* Exercise *
What lines below contain the string "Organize"? List them all.

(Data entries)
>>

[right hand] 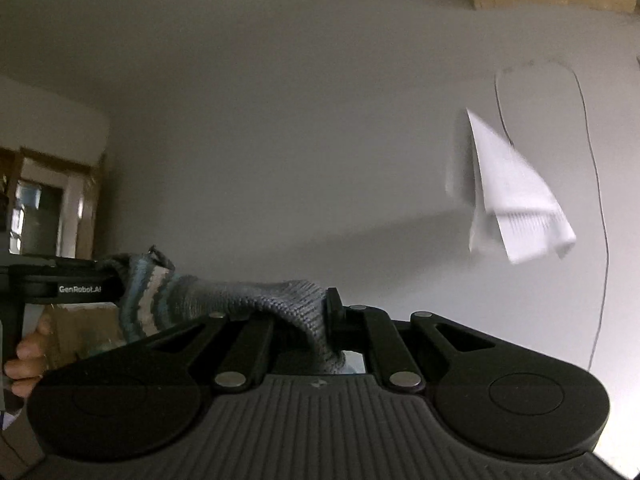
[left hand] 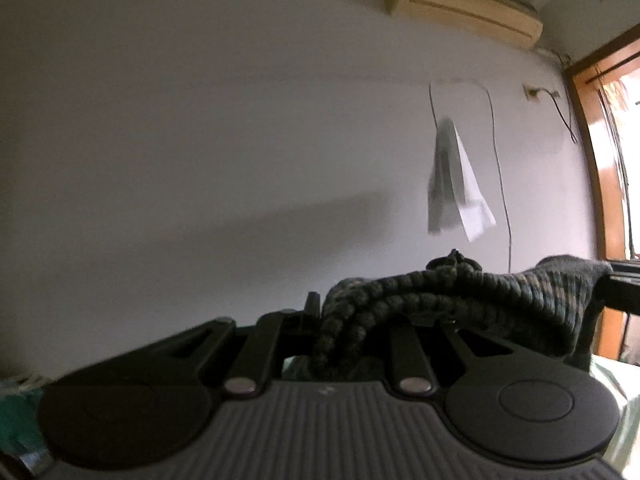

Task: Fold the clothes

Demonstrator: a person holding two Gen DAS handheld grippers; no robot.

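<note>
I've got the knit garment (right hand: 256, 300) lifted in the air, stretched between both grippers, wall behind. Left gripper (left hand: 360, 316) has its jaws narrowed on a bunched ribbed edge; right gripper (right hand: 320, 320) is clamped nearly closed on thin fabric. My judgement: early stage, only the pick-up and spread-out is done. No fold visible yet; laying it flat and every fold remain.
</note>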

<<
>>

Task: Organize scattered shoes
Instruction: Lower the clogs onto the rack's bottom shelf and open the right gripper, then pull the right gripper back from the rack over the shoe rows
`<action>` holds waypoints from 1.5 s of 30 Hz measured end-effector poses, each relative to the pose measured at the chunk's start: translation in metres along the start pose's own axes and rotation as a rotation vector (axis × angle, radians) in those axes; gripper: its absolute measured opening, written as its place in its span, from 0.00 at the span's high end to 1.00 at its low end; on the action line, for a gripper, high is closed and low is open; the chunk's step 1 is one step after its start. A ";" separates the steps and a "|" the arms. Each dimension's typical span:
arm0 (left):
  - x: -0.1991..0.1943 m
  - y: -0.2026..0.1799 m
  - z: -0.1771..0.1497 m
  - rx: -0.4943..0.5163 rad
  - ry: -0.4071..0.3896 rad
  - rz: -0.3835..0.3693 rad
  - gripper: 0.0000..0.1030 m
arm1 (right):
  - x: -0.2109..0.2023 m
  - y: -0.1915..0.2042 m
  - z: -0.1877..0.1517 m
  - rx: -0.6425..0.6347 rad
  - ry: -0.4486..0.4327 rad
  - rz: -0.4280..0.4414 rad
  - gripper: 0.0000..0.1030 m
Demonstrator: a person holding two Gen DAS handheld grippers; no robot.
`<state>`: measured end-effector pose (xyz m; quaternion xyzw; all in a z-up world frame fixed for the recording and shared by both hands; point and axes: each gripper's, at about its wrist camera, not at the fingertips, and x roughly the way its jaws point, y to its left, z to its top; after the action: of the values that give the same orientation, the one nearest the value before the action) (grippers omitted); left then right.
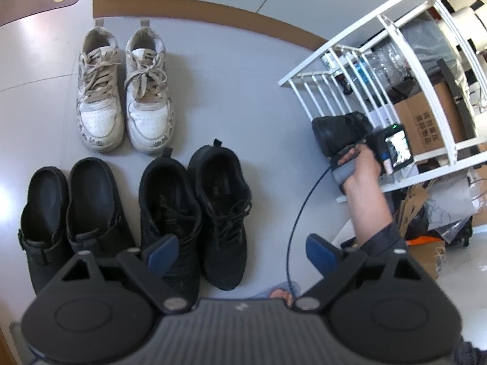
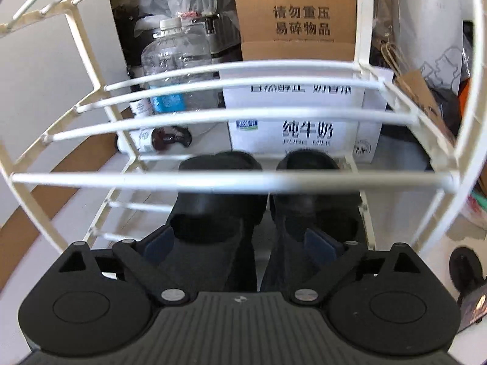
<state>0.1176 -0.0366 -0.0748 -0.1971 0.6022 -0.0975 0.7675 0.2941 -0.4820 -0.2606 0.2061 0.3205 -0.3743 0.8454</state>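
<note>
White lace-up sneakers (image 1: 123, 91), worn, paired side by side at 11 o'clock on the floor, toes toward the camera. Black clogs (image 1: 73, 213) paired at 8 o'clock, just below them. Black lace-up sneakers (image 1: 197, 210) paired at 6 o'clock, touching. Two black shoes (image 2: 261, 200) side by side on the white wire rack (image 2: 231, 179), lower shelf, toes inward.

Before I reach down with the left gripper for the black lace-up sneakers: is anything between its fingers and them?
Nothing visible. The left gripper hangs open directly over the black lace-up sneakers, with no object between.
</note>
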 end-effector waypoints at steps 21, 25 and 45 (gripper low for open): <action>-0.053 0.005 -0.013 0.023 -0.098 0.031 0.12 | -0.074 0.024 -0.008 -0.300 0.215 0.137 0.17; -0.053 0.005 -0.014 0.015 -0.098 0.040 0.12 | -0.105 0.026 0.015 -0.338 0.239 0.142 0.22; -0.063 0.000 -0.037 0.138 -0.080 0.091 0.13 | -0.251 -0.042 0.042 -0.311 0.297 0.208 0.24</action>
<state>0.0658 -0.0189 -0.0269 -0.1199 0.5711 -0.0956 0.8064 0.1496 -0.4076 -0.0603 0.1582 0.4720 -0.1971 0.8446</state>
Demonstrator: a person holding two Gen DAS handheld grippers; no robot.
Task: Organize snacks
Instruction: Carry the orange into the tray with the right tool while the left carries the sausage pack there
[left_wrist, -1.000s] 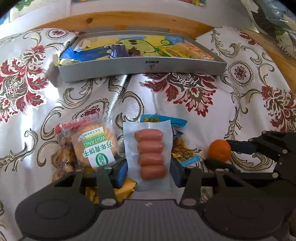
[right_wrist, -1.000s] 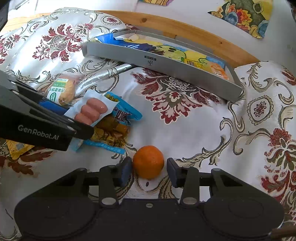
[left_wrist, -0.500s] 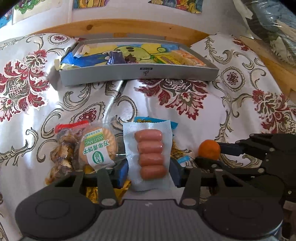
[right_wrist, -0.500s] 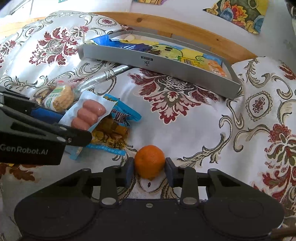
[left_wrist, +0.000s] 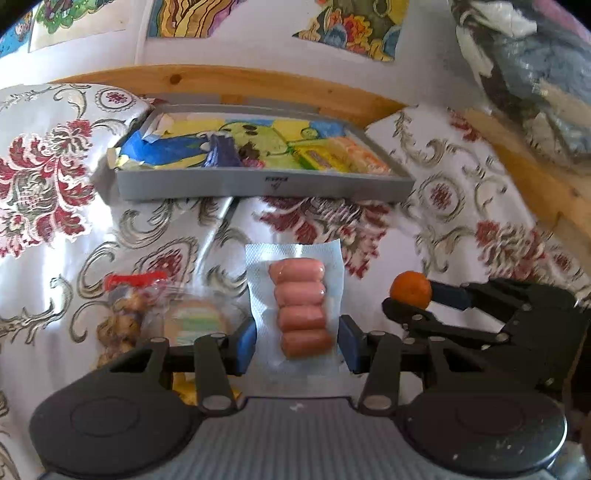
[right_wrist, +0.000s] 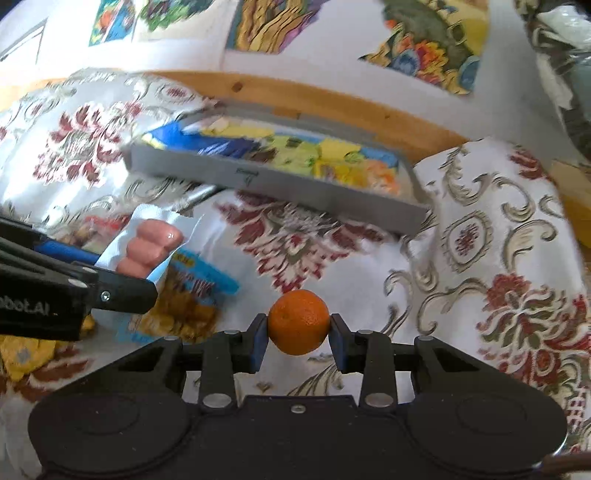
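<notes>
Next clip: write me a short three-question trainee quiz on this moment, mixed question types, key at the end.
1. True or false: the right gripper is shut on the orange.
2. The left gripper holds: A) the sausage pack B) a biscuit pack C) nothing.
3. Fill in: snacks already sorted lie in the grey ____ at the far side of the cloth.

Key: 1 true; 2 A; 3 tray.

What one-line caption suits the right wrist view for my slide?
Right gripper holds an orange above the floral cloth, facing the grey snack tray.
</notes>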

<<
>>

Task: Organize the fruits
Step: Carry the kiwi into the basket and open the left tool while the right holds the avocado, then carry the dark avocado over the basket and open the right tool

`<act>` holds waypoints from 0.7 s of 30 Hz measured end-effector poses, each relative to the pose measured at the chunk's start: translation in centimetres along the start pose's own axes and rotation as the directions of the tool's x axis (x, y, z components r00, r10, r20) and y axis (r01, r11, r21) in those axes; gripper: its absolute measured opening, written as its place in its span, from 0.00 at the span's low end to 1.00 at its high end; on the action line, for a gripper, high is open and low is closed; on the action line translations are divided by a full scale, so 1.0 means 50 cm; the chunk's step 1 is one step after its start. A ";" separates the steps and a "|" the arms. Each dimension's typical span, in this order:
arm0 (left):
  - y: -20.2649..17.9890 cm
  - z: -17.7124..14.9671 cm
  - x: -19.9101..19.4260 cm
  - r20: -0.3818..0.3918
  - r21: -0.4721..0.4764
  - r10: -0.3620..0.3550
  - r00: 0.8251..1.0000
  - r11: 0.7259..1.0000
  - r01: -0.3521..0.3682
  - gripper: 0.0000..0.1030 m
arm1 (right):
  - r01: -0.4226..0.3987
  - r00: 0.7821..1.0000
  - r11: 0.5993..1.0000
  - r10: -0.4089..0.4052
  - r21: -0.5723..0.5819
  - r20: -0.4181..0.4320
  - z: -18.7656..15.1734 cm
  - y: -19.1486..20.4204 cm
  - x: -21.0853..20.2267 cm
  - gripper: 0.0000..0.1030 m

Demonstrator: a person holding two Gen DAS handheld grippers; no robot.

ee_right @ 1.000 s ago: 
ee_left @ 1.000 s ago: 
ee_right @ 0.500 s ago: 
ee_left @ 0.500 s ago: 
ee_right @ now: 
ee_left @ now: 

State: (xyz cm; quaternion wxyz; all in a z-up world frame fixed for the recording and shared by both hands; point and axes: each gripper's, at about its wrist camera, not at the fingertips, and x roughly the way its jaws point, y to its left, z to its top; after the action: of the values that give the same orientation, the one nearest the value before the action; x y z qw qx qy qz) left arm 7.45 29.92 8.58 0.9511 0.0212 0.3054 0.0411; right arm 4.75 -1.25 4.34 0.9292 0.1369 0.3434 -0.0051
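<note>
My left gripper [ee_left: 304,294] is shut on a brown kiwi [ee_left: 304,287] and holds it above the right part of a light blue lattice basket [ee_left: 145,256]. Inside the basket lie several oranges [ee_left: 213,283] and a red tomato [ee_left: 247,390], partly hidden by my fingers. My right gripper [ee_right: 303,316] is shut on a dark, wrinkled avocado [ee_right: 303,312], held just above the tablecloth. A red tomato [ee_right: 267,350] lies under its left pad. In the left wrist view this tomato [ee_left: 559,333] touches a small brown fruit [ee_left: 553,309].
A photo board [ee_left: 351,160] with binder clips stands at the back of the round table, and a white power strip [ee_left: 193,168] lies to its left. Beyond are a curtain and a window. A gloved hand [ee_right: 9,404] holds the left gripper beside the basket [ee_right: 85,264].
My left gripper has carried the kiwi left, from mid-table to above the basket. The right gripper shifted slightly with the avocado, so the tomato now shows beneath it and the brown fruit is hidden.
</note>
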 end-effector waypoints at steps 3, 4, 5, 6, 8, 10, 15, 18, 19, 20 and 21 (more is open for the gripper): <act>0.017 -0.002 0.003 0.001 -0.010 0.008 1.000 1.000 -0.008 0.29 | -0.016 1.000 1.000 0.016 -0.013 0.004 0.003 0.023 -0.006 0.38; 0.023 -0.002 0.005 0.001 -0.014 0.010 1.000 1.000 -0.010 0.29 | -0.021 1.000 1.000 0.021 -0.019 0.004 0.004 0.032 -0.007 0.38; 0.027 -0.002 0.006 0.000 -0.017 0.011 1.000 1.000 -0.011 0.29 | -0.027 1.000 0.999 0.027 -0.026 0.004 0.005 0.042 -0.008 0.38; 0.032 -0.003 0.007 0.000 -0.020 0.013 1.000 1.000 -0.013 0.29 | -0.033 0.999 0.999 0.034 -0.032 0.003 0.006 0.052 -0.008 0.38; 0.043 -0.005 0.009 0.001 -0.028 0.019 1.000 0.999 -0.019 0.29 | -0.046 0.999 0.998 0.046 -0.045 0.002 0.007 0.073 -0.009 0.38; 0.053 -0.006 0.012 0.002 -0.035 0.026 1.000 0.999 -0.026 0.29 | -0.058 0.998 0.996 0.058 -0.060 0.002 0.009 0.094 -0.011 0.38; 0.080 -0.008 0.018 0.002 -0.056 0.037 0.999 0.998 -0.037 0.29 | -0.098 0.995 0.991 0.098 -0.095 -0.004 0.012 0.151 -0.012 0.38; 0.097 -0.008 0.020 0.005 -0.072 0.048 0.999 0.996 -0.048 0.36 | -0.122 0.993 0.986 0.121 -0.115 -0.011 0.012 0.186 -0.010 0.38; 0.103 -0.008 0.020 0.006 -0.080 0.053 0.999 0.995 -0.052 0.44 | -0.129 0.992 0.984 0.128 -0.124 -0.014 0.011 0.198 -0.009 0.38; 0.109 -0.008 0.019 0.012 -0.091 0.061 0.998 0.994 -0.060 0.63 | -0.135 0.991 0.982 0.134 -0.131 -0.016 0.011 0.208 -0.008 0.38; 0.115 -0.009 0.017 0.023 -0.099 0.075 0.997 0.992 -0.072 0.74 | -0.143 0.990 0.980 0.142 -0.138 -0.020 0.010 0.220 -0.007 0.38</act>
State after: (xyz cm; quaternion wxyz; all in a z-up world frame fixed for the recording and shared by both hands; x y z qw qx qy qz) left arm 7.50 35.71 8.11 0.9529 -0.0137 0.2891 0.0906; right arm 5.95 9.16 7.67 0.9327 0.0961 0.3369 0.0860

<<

* Exercise answer *
Task: Organize scattered shoes
Task: Organize snacks
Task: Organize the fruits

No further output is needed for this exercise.